At least Cecily got to come along on the trip while her mom is
having surgery back home.
Before long Melanie is getting
really out of sorts with Cecily and her penchant for always saying
and doing the right thing. And before you know it Melanie and
Cecily have a big fight at one of the most important museum's
Melanie's Mom has come to visit. Of course Melanie records every
bit of the lost luggage, the sights and sounds of Holland and
that quarrel with Cecily in her diary. The trip to Holland and
the trip home add more fuel for Melanie's writing.
"Melanie Martin Goes Dutch"
is a refreshing read sure to please girls of the 9-14 group.

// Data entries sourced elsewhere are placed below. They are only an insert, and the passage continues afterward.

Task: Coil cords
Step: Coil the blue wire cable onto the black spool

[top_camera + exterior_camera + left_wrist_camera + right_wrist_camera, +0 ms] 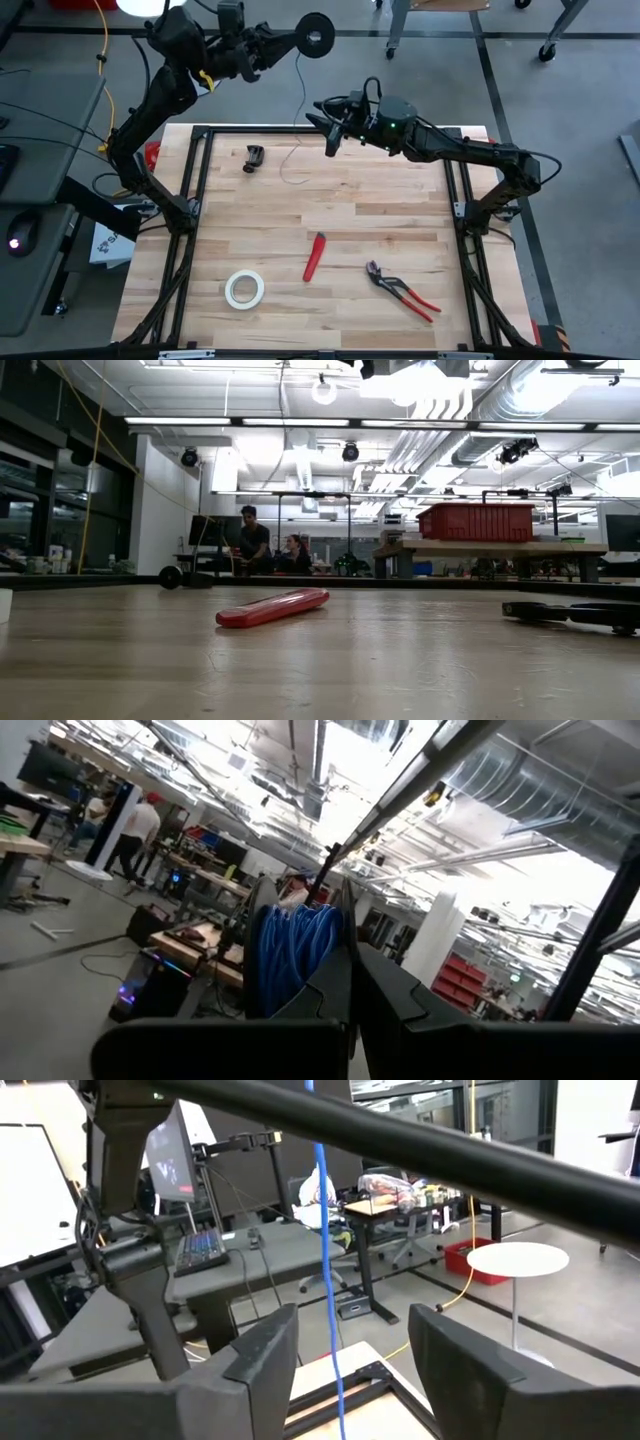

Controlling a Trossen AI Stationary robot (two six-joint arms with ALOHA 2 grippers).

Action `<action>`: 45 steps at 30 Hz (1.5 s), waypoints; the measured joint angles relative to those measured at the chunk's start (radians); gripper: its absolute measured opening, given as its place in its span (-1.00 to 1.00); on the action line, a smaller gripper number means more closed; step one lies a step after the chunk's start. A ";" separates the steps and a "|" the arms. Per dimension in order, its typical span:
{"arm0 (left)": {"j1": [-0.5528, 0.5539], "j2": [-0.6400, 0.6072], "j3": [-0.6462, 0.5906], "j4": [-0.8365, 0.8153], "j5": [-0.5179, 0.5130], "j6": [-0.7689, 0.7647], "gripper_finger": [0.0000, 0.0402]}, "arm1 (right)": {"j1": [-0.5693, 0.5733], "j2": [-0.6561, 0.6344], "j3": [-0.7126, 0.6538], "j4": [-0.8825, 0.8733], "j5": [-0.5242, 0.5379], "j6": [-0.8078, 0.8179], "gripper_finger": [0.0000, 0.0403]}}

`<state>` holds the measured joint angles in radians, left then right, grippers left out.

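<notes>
My left gripper (287, 42) is raised beyond the table's far edge and is shut on a small black round spool (315, 35). Blue wire is wound on the spool (295, 955). From the spool a thin blue wire (302, 90) hangs down to the table, where its pale end lies in a loose loop (290, 170). My right gripper (325, 128) is held level near the far edge, open. In the right wrist view the wire (325, 1260) runs upright in the gap between the two fingers, apart from both. My left gripper pinches the spool by its thin black flange (345, 930), which stands edge-on between the two shut fingers. The spool is lifted clear of the table, its flat face turned up toward the high camera. The wire hangs slack below it.
On the wooden table lie a black clamp (255, 157), a red knife (315, 256), a white tape roll (244, 288) and red-handled pliers (400, 290). A yellow cable (105, 60) hangs off the table's left. People sit in the room beyond (265, 545).
</notes>
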<state>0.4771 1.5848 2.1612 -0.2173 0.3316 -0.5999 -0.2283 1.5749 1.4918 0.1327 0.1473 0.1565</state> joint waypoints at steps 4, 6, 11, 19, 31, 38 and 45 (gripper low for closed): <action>-0.007 0.000 0.000 0.002 -0.002 -0.006 -1.00 | 0.000 0.000 0.000 0.000 -0.002 0.000 -0.11; -0.016 0.003 0.000 0.015 0.007 -0.008 -1.00 | 0.000 0.000 0.000 0.003 -0.004 0.000 -0.11; -0.042 0.022 0.000 0.068 0.084 -0.045 -1.00 | 0.000 0.000 0.000 0.012 -0.080 0.000 -0.11; -0.041 0.038 0.000 0.090 0.097 -0.054 -1.00 | 0.001 0.000 0.000 0.004 -0.096 -0.001 -0.15; -0.022 0.029 0.000 0.089 0.097 -0.061 -1.00 | 0.015 -0.019 0.000 -0.046 -0.095 -0.012 -0.44; -0.022 0.030 0.000 0.092 0.096 -0.061 -1.00 | 0.015 -0.019 0.000 -0.035 -0.095 -0.045 -0.70; -0.022 0.030 0.000 0.098 0.093 -0.061 -1.00 | 0.015 -0.019 0.000 0.007 -0.123 0.009 -0.77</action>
<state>0.4553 1.6146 2.1612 -0.1191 0.4244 -0.6613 -0.2134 1.5562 1.4914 0.1398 0.0238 0.1654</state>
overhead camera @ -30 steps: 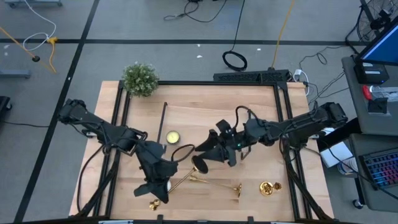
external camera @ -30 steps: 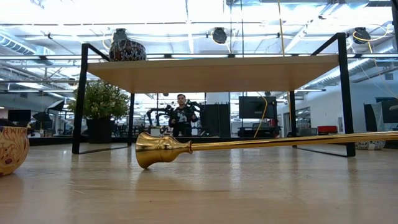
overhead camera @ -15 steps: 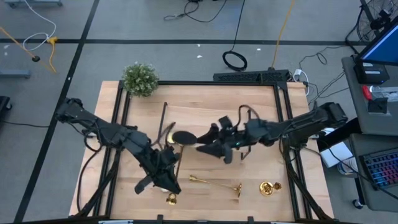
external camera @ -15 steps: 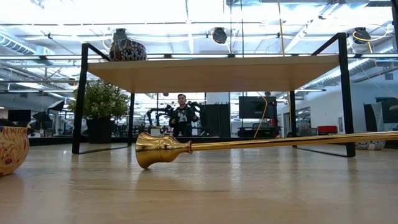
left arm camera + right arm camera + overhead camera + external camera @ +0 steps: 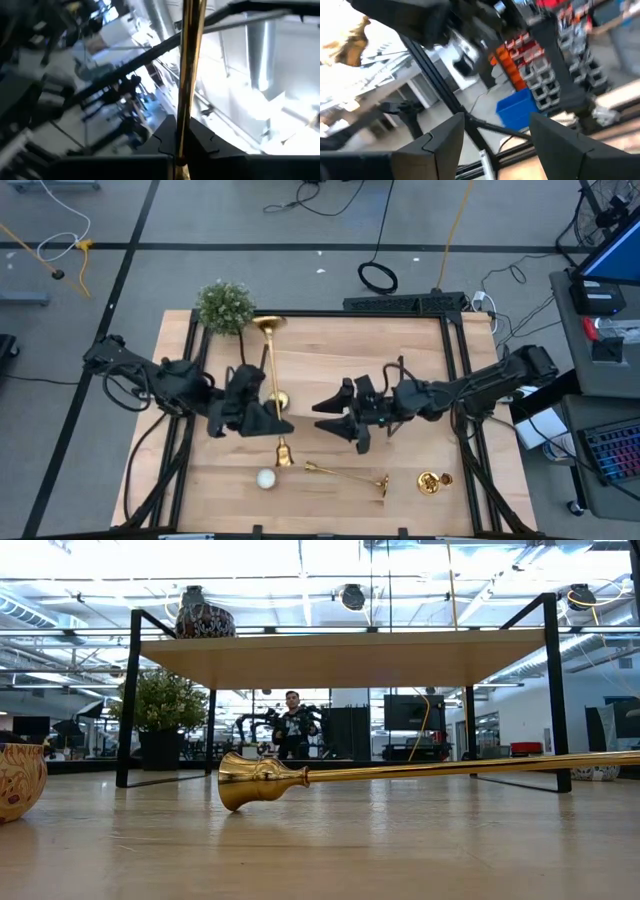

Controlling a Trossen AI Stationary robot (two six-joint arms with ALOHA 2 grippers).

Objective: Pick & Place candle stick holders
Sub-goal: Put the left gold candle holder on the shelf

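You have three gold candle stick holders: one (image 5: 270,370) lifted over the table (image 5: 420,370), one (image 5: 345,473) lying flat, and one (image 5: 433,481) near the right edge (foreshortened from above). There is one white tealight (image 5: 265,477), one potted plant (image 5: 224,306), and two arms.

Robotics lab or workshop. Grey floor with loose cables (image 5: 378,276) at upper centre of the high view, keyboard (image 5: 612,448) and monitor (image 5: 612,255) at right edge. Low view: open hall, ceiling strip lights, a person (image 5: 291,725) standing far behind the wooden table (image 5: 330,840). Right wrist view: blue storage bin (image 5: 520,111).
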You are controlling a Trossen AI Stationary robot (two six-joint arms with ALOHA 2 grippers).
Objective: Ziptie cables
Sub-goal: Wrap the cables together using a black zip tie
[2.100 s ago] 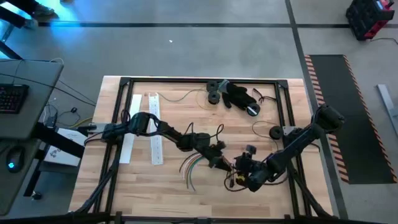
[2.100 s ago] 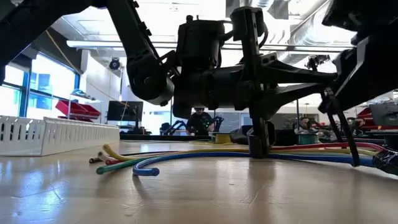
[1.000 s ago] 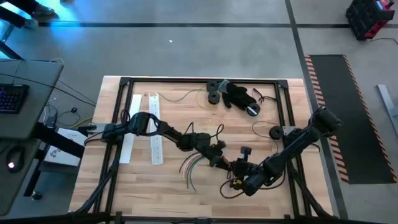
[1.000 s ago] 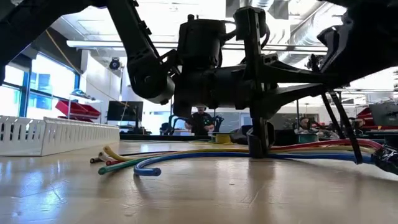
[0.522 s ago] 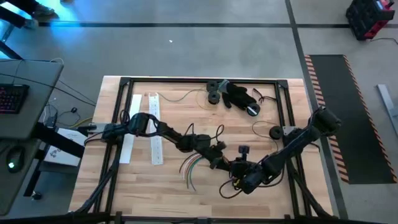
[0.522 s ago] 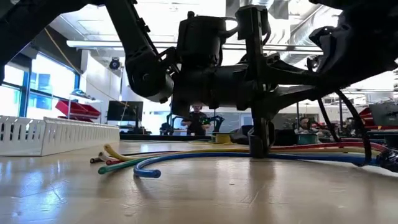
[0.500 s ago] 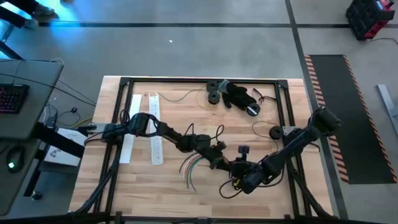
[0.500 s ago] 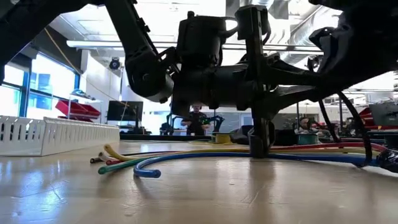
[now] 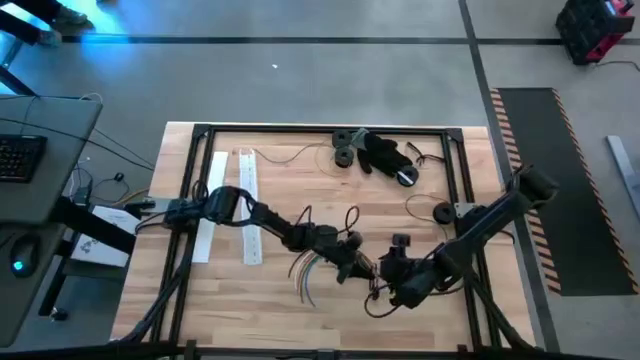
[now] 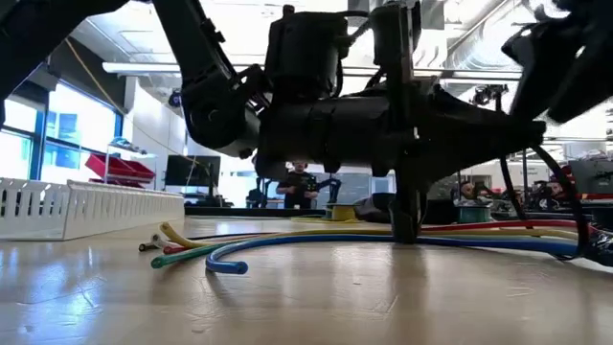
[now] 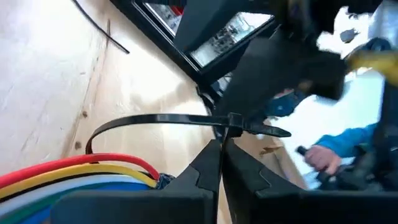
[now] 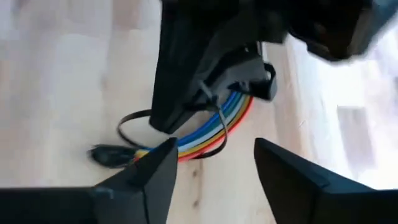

Author Weston obviously knows this age group well, she proves
her prowess as a gifted writer by producing a nicely wrought
narrative sure to appeal to girls and their Moms. With out coming
off as stilted or preachy Author Weston deftly weaves a bit of
geography, the story of Anne Frank, a good bit of art including
one of my own favorite artists Van Gogh, along with a discussion
of breast cancer and the import it can have on the lives of others
into the work.
The format of diary entries with
all the squiggles, cartoons and verbiage to be expected from
a ten-year-old girl are a delight to read. The reader is caught
up in the narrative immediately. Melanie is a typical girl who
grumbles, laughs, finds her parents a source of embarrassment,
argues and resolves the quarrel as she writes it all down to
remember forever. Humor abounds as the travelers deal with the
lost luggage and a visit to a topless beach. Melanie's feelings
of not doing quite as well as her friend, finding her little
brother a pain in the neck and not always wanting to 'go along
with the program' are all feelings most youngsters know well.
Writer Weston gently guides the reader into an understanding
that Melanie, the reader and most likely everyone has these same
feelings at one time or another.
"Melanie Martin Goes Dutch"
is a book sure to fit well into the classroom 'free reading'
program, a home library and pleasure reading for middle grades.
Look forward to reading others in the series.